TASK ITEM —
Your copy should match the entries exactly, with no images carried over.

EXERCISE INPUTS —
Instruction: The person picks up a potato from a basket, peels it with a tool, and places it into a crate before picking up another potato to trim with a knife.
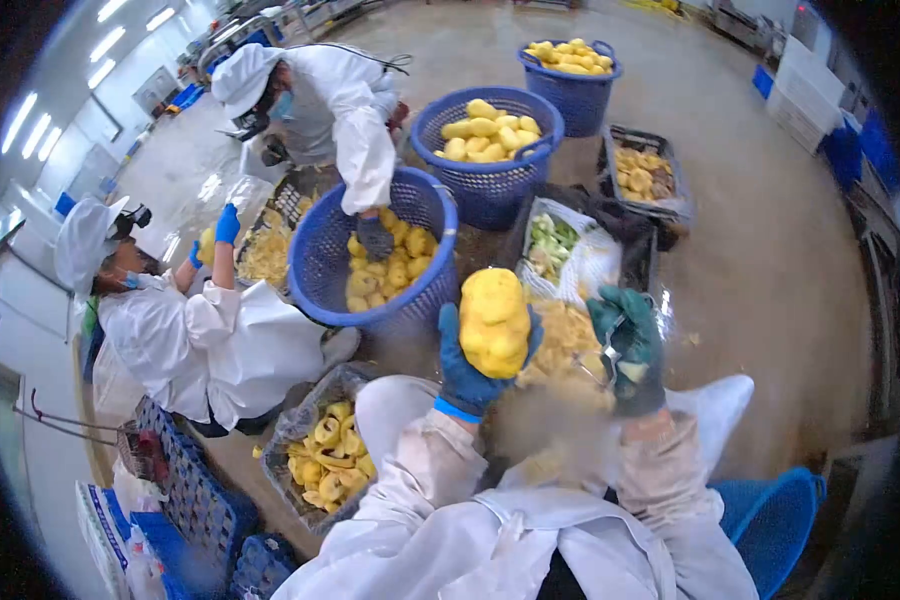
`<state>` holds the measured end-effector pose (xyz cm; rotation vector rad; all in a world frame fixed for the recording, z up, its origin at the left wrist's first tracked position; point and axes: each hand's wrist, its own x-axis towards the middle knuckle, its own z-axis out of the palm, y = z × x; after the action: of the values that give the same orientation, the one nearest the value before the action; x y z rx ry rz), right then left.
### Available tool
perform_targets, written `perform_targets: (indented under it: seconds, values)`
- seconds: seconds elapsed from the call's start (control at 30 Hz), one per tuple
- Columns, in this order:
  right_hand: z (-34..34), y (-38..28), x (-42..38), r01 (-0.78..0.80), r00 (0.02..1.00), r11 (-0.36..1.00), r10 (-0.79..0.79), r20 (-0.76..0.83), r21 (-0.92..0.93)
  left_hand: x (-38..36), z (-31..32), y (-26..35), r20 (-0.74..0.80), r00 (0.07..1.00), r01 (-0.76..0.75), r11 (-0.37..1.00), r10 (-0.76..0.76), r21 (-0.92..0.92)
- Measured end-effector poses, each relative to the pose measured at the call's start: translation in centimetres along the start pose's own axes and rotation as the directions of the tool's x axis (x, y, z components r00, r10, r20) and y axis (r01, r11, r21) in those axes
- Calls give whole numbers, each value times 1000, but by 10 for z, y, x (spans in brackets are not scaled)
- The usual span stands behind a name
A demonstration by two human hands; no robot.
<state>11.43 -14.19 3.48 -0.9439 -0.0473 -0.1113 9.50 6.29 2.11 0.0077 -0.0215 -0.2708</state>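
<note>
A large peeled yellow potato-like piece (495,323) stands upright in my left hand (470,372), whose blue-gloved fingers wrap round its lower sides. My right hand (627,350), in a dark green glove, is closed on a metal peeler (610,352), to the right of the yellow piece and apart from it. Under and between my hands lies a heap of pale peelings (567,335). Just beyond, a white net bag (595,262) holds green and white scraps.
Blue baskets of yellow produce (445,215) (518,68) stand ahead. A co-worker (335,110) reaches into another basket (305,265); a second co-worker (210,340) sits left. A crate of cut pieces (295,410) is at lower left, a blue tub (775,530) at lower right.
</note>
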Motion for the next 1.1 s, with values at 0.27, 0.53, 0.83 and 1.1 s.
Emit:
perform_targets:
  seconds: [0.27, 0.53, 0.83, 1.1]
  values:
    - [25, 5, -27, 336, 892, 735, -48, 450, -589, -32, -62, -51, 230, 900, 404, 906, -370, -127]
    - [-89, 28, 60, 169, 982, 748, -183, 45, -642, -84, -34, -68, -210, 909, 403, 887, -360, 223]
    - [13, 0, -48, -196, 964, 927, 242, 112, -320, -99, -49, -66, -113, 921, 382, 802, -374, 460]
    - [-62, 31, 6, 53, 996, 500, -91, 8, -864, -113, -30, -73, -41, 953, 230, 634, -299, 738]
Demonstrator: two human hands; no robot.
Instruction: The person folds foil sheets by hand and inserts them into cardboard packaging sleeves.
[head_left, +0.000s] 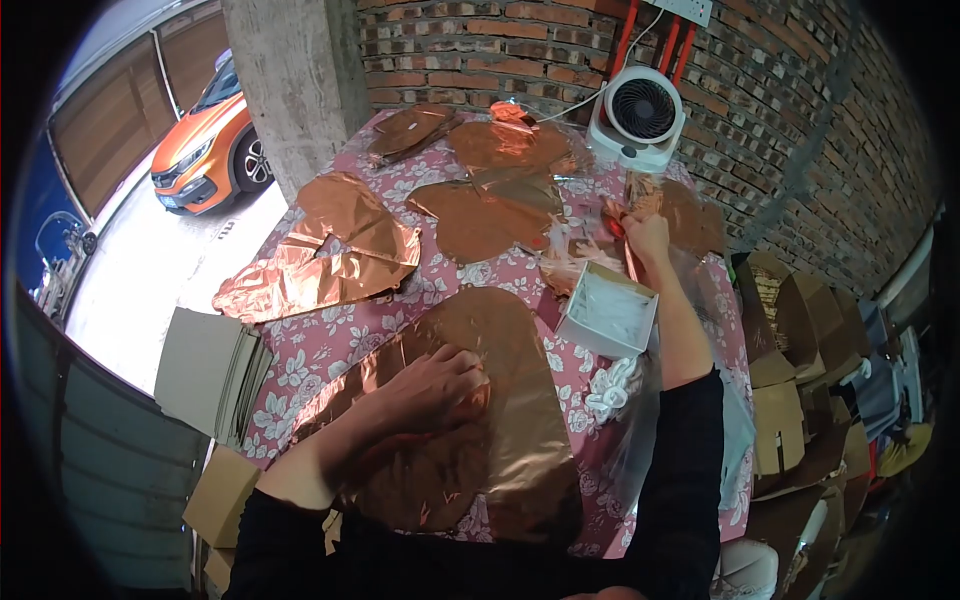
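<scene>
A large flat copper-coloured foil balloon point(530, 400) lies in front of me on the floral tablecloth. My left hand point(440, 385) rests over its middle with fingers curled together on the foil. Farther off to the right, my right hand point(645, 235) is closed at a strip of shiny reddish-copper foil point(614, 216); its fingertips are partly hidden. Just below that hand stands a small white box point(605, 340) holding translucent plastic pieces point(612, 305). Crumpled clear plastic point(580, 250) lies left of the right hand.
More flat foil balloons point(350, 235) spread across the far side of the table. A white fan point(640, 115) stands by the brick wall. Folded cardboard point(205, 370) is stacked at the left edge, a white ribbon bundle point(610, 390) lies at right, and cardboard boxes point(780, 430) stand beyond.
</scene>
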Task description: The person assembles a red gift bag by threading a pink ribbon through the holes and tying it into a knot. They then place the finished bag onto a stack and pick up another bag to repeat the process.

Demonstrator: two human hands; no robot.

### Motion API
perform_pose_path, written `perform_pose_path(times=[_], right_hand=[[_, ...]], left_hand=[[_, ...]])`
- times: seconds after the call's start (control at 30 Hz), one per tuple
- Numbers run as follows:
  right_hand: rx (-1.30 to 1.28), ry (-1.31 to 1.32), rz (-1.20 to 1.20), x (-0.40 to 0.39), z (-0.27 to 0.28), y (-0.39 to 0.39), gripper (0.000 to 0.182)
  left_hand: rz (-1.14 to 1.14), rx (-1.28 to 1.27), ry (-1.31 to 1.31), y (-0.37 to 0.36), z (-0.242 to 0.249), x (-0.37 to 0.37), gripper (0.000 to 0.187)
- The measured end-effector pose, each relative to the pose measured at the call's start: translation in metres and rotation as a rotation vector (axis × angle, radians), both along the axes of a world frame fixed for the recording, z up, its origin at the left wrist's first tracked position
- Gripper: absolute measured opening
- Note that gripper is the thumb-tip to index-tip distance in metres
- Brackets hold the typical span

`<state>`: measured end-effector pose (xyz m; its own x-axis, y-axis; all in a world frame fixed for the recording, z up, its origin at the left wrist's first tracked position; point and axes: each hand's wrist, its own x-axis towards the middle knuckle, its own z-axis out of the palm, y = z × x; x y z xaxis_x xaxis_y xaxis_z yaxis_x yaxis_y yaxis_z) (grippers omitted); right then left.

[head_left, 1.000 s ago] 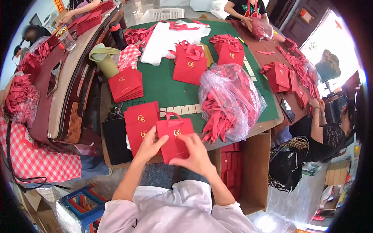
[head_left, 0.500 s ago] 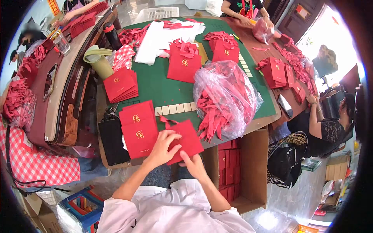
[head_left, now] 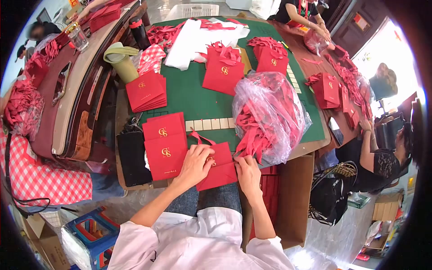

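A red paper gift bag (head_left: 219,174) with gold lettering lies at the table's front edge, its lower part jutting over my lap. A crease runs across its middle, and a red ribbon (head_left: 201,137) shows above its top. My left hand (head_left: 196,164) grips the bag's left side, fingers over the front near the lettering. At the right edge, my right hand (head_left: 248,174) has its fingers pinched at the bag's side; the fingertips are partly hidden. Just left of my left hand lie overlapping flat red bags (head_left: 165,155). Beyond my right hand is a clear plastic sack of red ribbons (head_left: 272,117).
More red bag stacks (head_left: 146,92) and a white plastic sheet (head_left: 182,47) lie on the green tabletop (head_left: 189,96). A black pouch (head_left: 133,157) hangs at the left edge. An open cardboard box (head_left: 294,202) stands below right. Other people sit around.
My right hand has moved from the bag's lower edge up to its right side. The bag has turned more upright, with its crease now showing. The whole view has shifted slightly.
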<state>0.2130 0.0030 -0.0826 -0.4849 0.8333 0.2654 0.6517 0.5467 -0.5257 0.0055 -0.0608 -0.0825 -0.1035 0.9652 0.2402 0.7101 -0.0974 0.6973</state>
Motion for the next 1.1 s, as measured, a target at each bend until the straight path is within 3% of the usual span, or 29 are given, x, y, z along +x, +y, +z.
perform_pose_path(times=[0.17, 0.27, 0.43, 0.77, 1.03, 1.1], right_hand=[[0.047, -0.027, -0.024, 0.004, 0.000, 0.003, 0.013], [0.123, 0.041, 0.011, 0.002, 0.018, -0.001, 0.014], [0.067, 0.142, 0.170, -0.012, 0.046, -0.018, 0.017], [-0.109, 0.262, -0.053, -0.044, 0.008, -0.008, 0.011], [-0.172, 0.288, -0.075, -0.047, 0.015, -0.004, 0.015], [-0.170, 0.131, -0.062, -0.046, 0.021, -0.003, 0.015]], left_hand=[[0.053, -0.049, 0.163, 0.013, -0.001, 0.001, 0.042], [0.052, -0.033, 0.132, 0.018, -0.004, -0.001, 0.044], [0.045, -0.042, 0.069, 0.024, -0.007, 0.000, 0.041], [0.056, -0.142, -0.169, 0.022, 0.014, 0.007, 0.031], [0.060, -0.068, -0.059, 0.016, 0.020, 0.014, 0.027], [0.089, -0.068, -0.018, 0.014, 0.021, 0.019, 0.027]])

RESPONSE TO THE TASK —
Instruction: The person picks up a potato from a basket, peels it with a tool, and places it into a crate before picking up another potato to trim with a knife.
`<state>` holds the measured end-effector pose (xyz cm; rotation vector rad; all in a world frame fixed for the recording, z up, its origin at the left wrist's first tracked position; point and axes: each hand's wrist, its own x-axis towards the middle knuckle, its own z-axis out of the palm, y = z × x; after the action: of the values that give the same orientation, the one nearest the value before the action; x y z rx ry rz), right then left.
### Available tool
perform_targets, written `perform_targets: (indented under it: seconds, values)`
- seconds: seconds elapsed from the call's start (control at 30 Hz), one per tuple
- Columns, in this order:
  right_hand: z (-34..34), y (-38..28), x (-42..38), r01 (-0.78..0.80), r00 (0.02..1.00), r11 (-0.36..1.00), r10 (-0.79..0.79), r20 (-0.76..0.83), r21 (-0.92..0.93)
  left_hand: x (-38..36), z (-31..32), y (-26..35), r20 (-0.74..0.80), r00 (0.07..1.00), r01 (-0.76..0.75), r11 (-0.37..1.00), r10 (-0.76..0.76), r21 (-0.92..0.92)
- Measured end-effector poses, each relative to the pose measured at the call's start: translation in centimetres along the start pose's own axes and rotation as the directions of the tool's x axis (x, y, z components r00, r10, r20) and y axis (r01, r11, r21) in those axes
- Calls give whole numbers, each value times 1000, but by 10 for z, y, x (spans in brackets are not scaled)
- The usual span stands behind a name
A demonstration by two human hands; no robot.
<state>11.43 -14.19 3.48 -0.9439 -0.0473 -0.1113 9.50 6.29 2.11 0.0077 -0.0215 -0.2708</state>
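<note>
A large peeled yellow potato-like piece (495,323) stands upright in my left hand (470,372), whose blue-gloved fingers wrap round its lower sides. My right hand (627,350), in a dark green glove, is closed on a metal peeler (610,352), to the right of the yellow piece and apart from it. Under and between my hands lies a heap of pale peelings (567,335). Just beyond, a white net bag (595,262) holds green and white scraps.
Blue baskets of yellow produce (445,215) (518,68) stand ahead. A co-worker (335,110) reaches into another basket (305,265); a second co-worker (210,340) sits left. A crate of cut pieces (295,410) is at lower left, a blue tub (775,530) at lower right.
</note>
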Motion for the next 1.1 s, with values at 0.27, 0.53, 0.83 and 1.1 s.
Emit:
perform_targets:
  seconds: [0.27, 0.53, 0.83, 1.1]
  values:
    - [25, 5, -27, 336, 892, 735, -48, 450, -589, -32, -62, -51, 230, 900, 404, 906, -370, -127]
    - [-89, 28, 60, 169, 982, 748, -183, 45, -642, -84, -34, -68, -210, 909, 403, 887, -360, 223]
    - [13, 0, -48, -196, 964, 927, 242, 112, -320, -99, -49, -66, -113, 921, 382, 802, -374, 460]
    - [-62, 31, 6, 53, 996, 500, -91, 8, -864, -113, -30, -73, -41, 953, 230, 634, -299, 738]
Demonstrator: two human hands; no robot.
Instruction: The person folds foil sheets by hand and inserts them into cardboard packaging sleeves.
[head_left, +0.000s] 
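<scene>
A large flat copper-coloured foil balloon point(530, 400) lies in front of me on the floral tablecloth. My left hand point(440, 385) rests over its middle with fingers curled together on the foil. Farther off to the right, my right hand point(645, 235) is closed at a strip of shiny reddish-copper foil point(614, 216); its fingertips are partly hidden. Just below that hand stands a small white box point(605, 340) holding translucent plastic pieces point(612, 305). Crumpled clear plastic point(580, 250) lies left of the right hand.
More flat foil balloons point(350, 235) spread across the far side of the table. A white fan point(640, 115) stands by the brick wall. Folded cardboard point(205, 370) is stacked at the left edge, a white ribbon bundle point(610, 390) lies at right, and cardboard boxes point(780, 430) stand beyond.
</scene>
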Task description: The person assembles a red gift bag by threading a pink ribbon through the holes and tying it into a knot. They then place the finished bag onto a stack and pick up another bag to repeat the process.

Demonstrator: two human hands; no robot.

### Motion API
perform_pose_path, written `perform_pose_path(times=[_], right_hand=[[_, ...]], left_hand=[[_, ...]])`
- times: seconds after the call's start (control at 30 Hz), one per tuple
- Numbers run as follows:
  right_hand: rx (-1.30 to 1.28), ry (-1.31 to 1.32), rz (-1.20 to 1.20), x (-0.40 to 0.39), z (-0.27 to 0.28), y (-0.39 to 0.39), gripper (0.000 to 0.182)
  left_hand: rz (-1.14 to 1.14), rx (-1.28 to 1.27), ry (-1.31 to 1.31), y (-0.37 to 0.36), z (-0.242 to 0.249), x (-0.37 to 0.37), gripper (0.000 to 0.187)
- The measured end-effector pose, each relative to the pose measured at the call's start: translation in metres and rotation as a rotation vector (axis × angle, radians), both along the axes of a world frame fixed for the recording, z up, its origin at the left wrist's first tracked position
- Gripper: absolute measured opening
- Note that gripper is the thumb-tip to index-tip distance in metres
- Brackets hold the typical span

`<state>`: measured end-effector pose (xyz m; its own x-axis, y-axis; all in a world frame fixed for the recording, z up, its origin at the left wrist's first tracked position; point and axes: each hand's wrist, its own x-axis towards the middle knuckle, its own z-axis out of the palm, y = z × x; x y z xaxis_x xaxis_y xaxis_z yaxis_x yaxis_y yaxis_z) (grippers omitted); right then left.

[head_left, 1.000 s ago] 
[head_left, 0.500 s ago] 
[head_left, now] 

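A red paper gift bag (head_left: 219,174) with gold lettering lies at the table's front edge, its lower part jutting over my lap. A crease runs across its middle, and a red ribbon (head_left: 201,137) shows above its top. My left hand (head_left: 196,164) grips the bag's left side, fingers over the front near the lettering. At the right edge, my right hand (head_left: 248,174) has its fingers pinched at the bag's side; the fingertips are partly hidden. Just left of my left hand lie overlapping flat red bags (head_left: 165,155). Beyond my right hand is a clear plastic sack of red ribbons (head_left: 272,117).
More red bag stacks (head_left: 146,92) and a white plastic sheet (head_left: 182,47) lie on the green tabletop (head_left: 189,96). A black pouch (head_left: 133,157) hangs at the left edge. An open cardboard box (head_left: 294,202) stands below right. Other people sit around.
My right hand has moved from the bag's lower edge up to its right side. The bag has turned more upright, with its crease now showing. The whole view has shifted slightly.
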<state>0.2130 0.0030 -0.0826 -0.4849 0.8333 0.2654 0.6517 0.5467 -0.5257 0.0055 -0.0608 -0.0825 -0.1035 0.9652 0.2402 0.7101 -0.0974 0.6973</state>
Motion for the next 1.1 s, as measured, a target at each bend until the straight path is within 3% of the usual span, or 29 are given, x, y, z along +x, +y, +z.
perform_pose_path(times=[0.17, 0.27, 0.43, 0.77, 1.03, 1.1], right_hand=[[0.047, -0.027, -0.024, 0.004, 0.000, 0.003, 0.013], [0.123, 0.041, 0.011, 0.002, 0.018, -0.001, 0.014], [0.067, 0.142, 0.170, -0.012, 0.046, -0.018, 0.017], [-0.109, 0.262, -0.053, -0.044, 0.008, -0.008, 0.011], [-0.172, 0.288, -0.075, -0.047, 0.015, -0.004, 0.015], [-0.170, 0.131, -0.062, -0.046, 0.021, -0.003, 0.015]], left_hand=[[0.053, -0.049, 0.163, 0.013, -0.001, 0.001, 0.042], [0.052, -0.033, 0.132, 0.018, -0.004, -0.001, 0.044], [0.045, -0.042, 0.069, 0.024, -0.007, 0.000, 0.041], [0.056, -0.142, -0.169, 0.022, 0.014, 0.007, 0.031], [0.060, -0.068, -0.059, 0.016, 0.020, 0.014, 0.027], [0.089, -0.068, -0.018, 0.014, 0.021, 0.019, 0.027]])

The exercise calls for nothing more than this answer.